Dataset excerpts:
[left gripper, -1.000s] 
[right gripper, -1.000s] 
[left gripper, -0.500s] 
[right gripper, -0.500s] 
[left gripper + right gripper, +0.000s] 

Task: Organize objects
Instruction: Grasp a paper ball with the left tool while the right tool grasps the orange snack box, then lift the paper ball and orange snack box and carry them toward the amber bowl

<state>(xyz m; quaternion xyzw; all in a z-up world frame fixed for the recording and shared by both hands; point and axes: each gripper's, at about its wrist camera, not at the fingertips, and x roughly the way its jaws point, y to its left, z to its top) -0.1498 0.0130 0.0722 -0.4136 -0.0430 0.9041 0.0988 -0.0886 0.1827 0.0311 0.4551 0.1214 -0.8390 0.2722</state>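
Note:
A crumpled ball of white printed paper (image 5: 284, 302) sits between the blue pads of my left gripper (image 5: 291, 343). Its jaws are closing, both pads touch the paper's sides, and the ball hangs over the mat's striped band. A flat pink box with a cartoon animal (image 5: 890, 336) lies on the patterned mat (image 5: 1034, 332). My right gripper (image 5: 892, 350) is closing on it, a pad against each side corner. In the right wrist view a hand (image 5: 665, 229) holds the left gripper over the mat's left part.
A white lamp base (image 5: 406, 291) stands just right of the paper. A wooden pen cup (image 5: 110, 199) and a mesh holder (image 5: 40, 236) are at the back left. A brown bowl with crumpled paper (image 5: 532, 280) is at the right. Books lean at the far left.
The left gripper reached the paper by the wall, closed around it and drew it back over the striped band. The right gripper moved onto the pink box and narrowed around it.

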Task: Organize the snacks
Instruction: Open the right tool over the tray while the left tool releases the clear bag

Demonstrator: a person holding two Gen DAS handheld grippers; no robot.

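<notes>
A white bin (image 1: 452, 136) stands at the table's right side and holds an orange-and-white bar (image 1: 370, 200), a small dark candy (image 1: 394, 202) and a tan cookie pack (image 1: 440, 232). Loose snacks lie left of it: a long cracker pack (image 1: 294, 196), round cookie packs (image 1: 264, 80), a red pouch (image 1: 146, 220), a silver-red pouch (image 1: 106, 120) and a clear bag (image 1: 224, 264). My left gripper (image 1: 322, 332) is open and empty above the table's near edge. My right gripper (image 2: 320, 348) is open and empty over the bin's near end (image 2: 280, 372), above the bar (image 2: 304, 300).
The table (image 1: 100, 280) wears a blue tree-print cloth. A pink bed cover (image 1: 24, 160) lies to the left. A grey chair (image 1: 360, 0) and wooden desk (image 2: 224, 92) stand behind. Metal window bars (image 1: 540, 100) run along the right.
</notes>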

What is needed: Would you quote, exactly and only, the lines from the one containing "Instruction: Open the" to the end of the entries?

Output of the task:
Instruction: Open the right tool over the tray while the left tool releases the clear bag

Demonstrator: a person holding two Gen DAS handheld grippers; no robot.

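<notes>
A white bin (image 1: 452, 136) stands at the table's right side and holds an orange-and-white bar (image 1: 370, 200), a small dark candy (image 1: 394, 202) and a tan cookie pack (image 1: 440, 232). Loose snacks lie left of it: a long cracker pack (image 1: 294, 196), round cookie packs (image 1: 264, 80), a red pouch (image 1: 146, 220), a silver-red pouch (image 1: 106, 120) and a clear bag (image 1: 224, 264). My left gripper (image 1: 322, 332) is open and empty above the table's near edge. My right gripper (image 2: 320, 348) is open and empty over the bin's near end (image 2: 280, 372), above the bar (image 2: 304, 300).
The table (image 1: 100, 280) wears a blue tree-print cloth. A pink bed cover (image 1: 24, 160) lies to the left. A grey chair (image 1: 360, 0) and wooden desk (image 2: 224, 92) stand behind. Metal window bars (image 1: 540, 100) run along the right.
</notes>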

Work on the answer has been completed.